## TASK DETAILS
Where the data below contains pictures, omit them; output the rest word for word.

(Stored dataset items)
☆ ☆ ☆ ☆

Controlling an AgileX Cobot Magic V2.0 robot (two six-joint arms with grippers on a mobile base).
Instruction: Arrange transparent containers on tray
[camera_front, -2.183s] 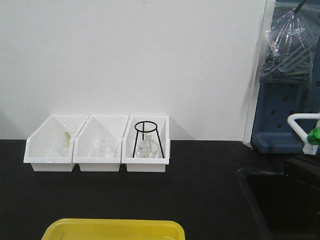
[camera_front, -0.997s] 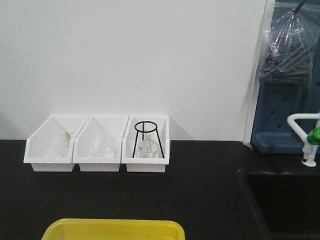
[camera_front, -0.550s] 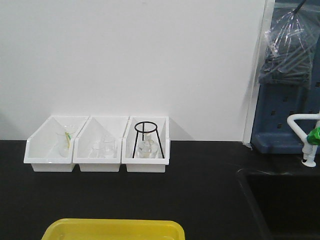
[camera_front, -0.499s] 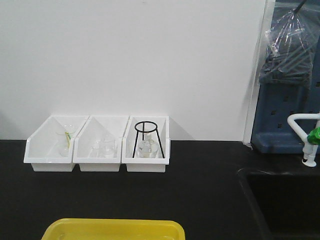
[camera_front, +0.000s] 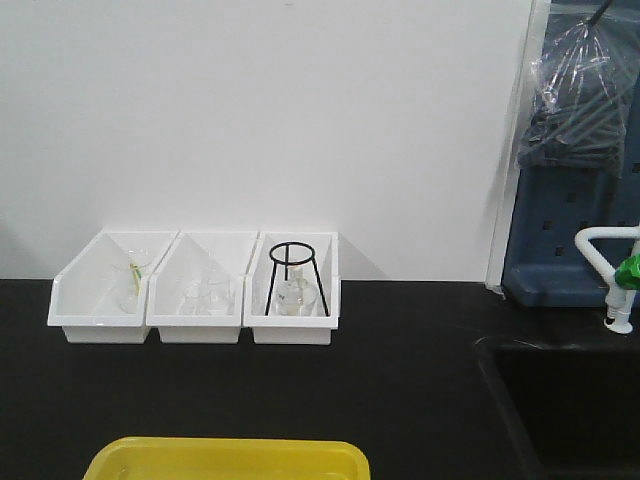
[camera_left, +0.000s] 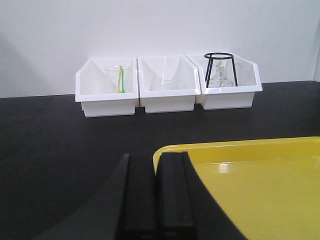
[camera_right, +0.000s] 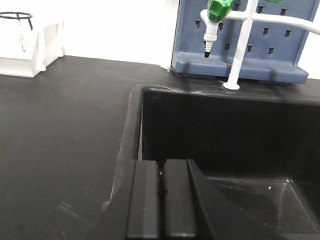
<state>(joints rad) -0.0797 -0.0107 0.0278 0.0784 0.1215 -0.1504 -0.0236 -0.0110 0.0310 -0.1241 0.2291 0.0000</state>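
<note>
Left gripper (camera_left: 157, 200): pads pressed together, nothing between them, low over the black benchtop (camera_front: 400, 380) near its front edge. Right gripper (camera_right: 161, 200): likewise closed and empty, poised at the near left corner of the sink (camera_right: 225, 140), towards the benchtop's right end.

Tray (camera_left: 250, 145): bright yellow, flat at the front edge of the benchtop, its left corner just beside the left gripper's fingers and spreading away to that gripper's right. Bare inside as far as seen.

No transparent containers on the tray or on the open benchtop in any view. Only clear glass visible: inside three white bins (camera_front: 197, 320) lined up against the wall at the back edge, left of centre.
- Left bin: beaker (camera_left: 120, 80) upright, with a green-yellow stick in it.
- Middle bin: faint clear glassware, shape hard to read.
- Right bin: flask (camera_front: 291, 297) standing under a black tripod (camera_front: 293, 265).

Whether these pieces are the containers meant: cannot tell.

Straight ahead of the left gripper, well apart, across open benchtop; probably the left arm's job, being far nearer to both bins and tray. Likely obstacles: the bins' tall side walls and the tripod's ring and legs caging the flask. Off to the right, clear of that path: green-tipped tap (camera_right: 217, 10) and blue pegboard (camera_right: 250, 55).
</note>
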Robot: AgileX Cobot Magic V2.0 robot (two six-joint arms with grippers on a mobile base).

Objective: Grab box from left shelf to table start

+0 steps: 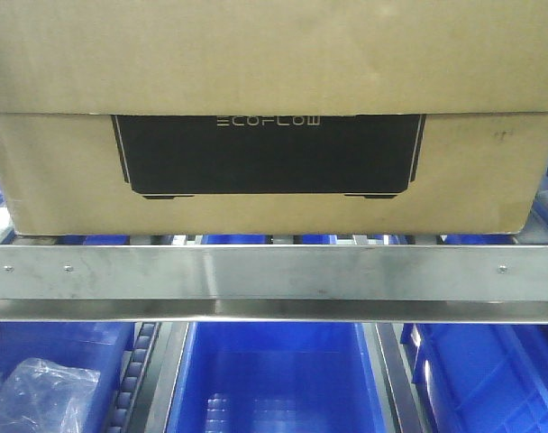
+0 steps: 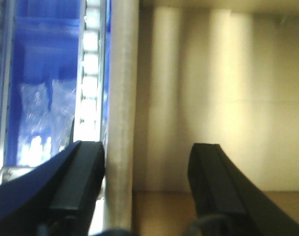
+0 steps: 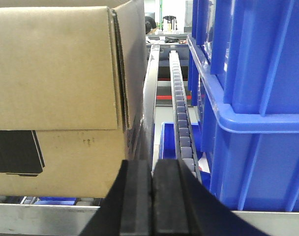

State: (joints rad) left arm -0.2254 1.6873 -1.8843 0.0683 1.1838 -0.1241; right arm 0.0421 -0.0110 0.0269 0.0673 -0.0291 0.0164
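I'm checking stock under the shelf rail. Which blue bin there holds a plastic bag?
The lower-left bin: a crumpled clear plastic bag lies in it. The middle bin shows only its bare bottom; the right bin hides its inside.

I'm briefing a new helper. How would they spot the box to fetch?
Find the shelf with a wide silver rail. The box sits just above it. It is brown cardboard with a black ECOFLOW panel, unlike the blue bins nearby.

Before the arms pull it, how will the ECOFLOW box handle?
Probably stiff: the box is flat-sided, crisp-edged cardboard. Likely slides easily: the shelf has roller tracks. Wider than the front view, so probably awkward, maybe heavy.
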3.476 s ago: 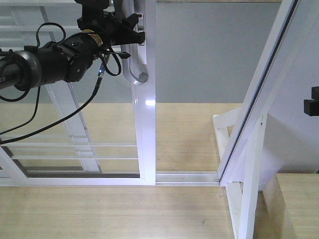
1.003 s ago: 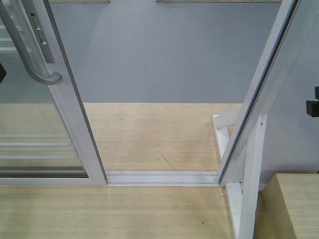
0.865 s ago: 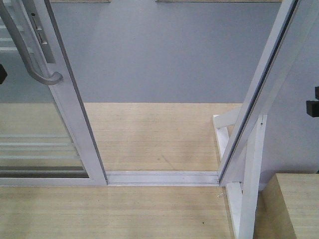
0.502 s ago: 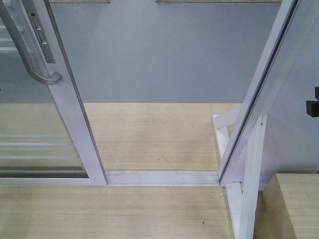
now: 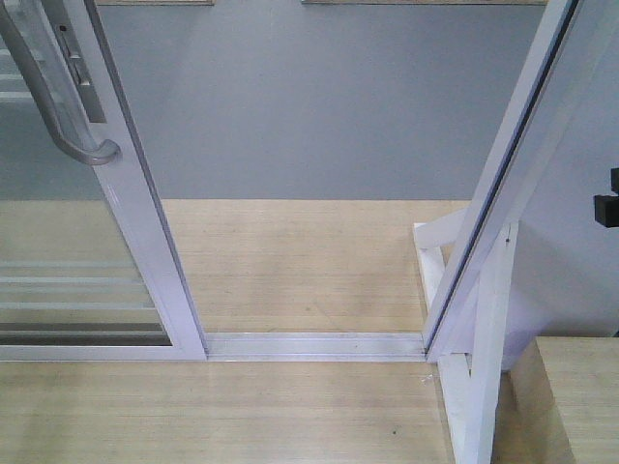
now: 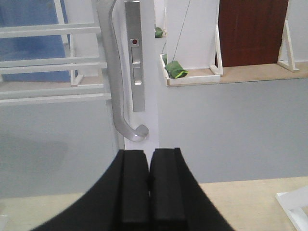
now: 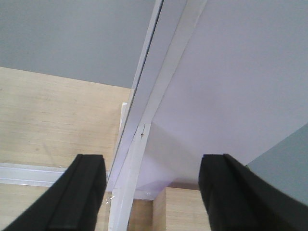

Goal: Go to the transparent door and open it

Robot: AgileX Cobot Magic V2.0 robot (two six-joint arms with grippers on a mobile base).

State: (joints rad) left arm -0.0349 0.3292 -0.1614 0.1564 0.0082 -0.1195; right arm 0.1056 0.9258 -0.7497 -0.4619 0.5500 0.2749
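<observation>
The transparent door [image 5: 145,242] stands at the far left of the front view, slid aside, with an open gap to its right. Its curved silvery handle [image 5: 58,97] is on the white upright. In the left wrist view the handle [image 6: 115,86] and upright [image 6: 149,96] face me. My left gripper [image 6: 149,155] is shut and empty, below the handle's lower end and apart from it. It is out of the front view. My right gripper [image 7: 153,159] is open and empty, by the white door-frame post [image 7: 144,120].
The floor track [image 5: 314,343] crosses the gap. The door-frame post [image 5: 503,193] leans across the right. A wooden box [image 5: 575,396] sits at bottom right. A black part of my right arm [image 5: 607,205] shows at the right edge. A lock plate [image 6: 134,57] sits beside the handle.
3.5 s ago my left gripper held the handle with the door near the middle; the door now stands far left. In the last second the left gripper's black tip left the front view.
</observation>
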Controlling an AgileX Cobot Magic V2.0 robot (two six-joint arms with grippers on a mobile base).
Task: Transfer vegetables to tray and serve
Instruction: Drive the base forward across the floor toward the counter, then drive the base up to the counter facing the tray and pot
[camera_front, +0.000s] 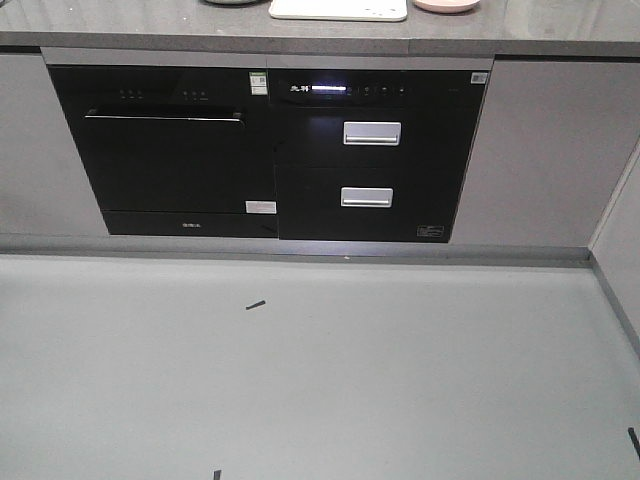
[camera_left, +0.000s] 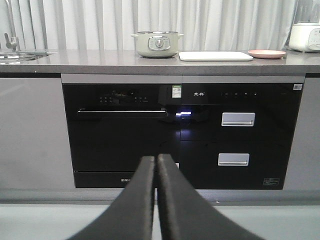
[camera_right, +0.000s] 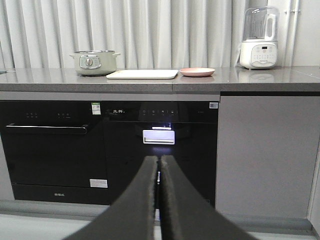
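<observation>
The cream rectangular tray with rounded corners (camera_left: 216, 56) lies flat on the grey stone countertop (camera_left: 90, 59). It is well beyond and above the left gripper (camera_left: 155, 159), off to its right. From the right gripper (camera_right: 158, 160) it sits above and slightly left. The round pink plate (camera_left: 266, 53) stands just right of the tray, not touching it; its contents cannot be seen. The pale green lidded pot (camera_left: 157, 44) stands to the tray's left. Both grippers have their black fingers (camera_left: 142, 200) pressed together, holding nothing, in front of the black built-in appliances (camera_left: 120, 140).
</observation>
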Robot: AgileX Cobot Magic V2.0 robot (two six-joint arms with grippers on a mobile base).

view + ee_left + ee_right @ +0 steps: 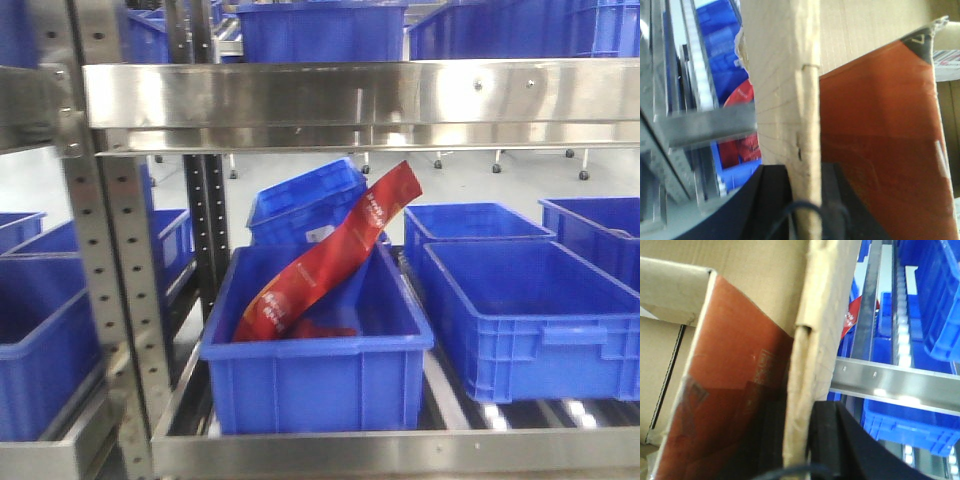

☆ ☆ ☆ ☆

## REPLY
Controlling an AgileX Cobot Magic V2.0 robot (two six-joint arms with grippers on a mobile base).
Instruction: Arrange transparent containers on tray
[camera_front, -2.183s] 
[camera_front, -0.997s] 
[camera_front, -0.550s] 
[camera_front, -0.499s] 
[camera_front, +0.000s] 
[camera_left, +0.000s] 
[camera_right, +0.000s] 
<state>(joints rad) -0.0797 -0.0107 0.0278 0.0784 0.1215 -0.1504 -0.0236 -0.0110 0.0310 -0.1241 0.2291 0.0000</state>
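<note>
Left gripper (camera_left: 157, 200): pads pressed together, nothing between them, low over the black benchtop (camera_front: 400, 380) near its front edge. Right gripper (camera_right: 161, 200): likewise closed and empty, poised at the near left corner of the sink (camera_right: 225, 140), towards the benchtop's right end.

Tray (camera_left: 250, 145): bright yellow, flat at the front edge of the benchtop, its left corner just beside the left gripper's fingers and spreading away to that gripper's right. Bare inside as far as seen.

No transparent containers on the tray or on the open benchtop in any view. Only clear glass visible: inside three white bins (camera_front: 197, 320) lined up against the wall at the back edge, left of centre.
- Left bin: beaker (camera_left: 120, 80) upright, with a green-yellow stick in it.
- Middle bin: faint clear glassware, shape hard to read.
- Right bin: flask (camera_front: 291, 297) standing under a black tripod (camera_front: 293, 265).

Whether these pieces are the containers meant: cannot tell.

Straight ahead of the left gripper, well apart, across open benchtop; probably the left arm's job, being far nearer to both bins and tray. Likely obstacles: the bins' tall side walls and the tripod's ring and legs caging the flask. Off to the right, clear of that path: green-tipped tap (camera_right: 217, 10) and blue pegboard (camera_right: 250, 55).
</note>
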Robot: AgileX Cobot Magic V2.0 robot (two six-joint arms with grippers on a mobile base).

Objective: Grab box from left shelf to table start

+0 steps: 
+0 steps: 
+0 steps: 

State: (joints rad) left arm -0.2254 1.6873 -1.8843 0.0683 1.1838 -0.1241; right arm 0.0421 -0.0110 0.0269 0.0673 -0.0291 0.0164
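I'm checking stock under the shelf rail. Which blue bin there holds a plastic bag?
The lower-left bin: a crumpled clear plastic bag lies in it. The middle bin shows only its bare bottom; the right bin hides its inside.

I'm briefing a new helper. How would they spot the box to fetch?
Find the shelf with a wide silver rail. The box sits just above it. It is brown cardboard with a black ECOFLOW panel, unlike the blue bins nearby.

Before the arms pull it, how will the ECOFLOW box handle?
Probably stiff: the box is flat-sided, crisp-edged cardboard. Likely slides easily: the shelf has roller tracks. Wider than the front view, so probably awkward, maybe heavy.
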3.476 s ago: 
1.003 s ago: 
0.865 s ago: 
0.502 s ago: 
now: 
now: 
now: 

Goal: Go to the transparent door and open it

Robot: AgileX Cobot Magic V2.0 robot (two six-joint arms with grippers on a mobile base).

State: (joints rad) left arm -0.0349 0.3292 -0.1614 0.1564 0.0082 -0.1195; right arm 0.1056 0.9258 -0.7497 -0.4619 0.5500 0.2749
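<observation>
The transparent door [image 5: 145,242] stands at the far left of the front view, slid aside, with an open gap to its right. Its curved silvery handle [image 5: 58,97] is on the white upright. In the left wrist view the handle [image 6: 115,86] and upright [image 6: 149,96] face me. My left gripper [image 6: 149,155] is shut and empty, below the handle's lower end and apart from it. It is out of the front view. My right gripper [image 7: 153,159] is open and empty, by the white door-frame post [image 7: 144,120].
The floor track [image 5: 314,343] crosses the gap. The door-frame post [image 5: 503,193] leans across the right. A wooden box [image 5: 575,396] sits at bottom right. A black part of my right arm [image 5: 607,205] shows at the right edge. A lock plate [image 6: 134,57] sits beside the handle.
3.5 s ago my left gripper held the handle with the door near the middle; the door now stands far left. In the last second the left gripper's black tip left the front view.
</observation>
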Controlling an AgileX Cobot Magic V2.0 robot (two six-joint arms with grippers on a mobile base).
Task: Transfer vegetables to tray and serve
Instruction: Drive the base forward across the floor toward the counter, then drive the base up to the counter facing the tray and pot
[camera_front, +0.000s] 
[camera_left, +0.000s] 
[camera_right, +0.000s] 
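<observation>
The cream rectangular tray with rounded corners (camera_left: 216, 56) lies flat on the grey stone countertop (camera_left: 90, 59). It is well beyond and above the left gripper (camera_left: 155, 159), off to its right. From the right gripper (camera_right: 158, 160) it sits above and slightly left. The round pink plate (camera_left: 266, 53) stands just right of the tray, not touching it; its contents cannot be seen. The pale green lidded pot (camera_left: 157, 44) stands to the tray's left. Both grippers have their black fingers (camera_left: 142, 200) pressed together, holding nothing, in front of the black built-in appliances (camera_left: 120, 140).
</observation>
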Robot: AgileX Cobot Magic V2.0 robot (two six-joint arms with grippers on a mobile base).

view + ee_left + ee_right @ +0 steps: 

The requested output is now complete.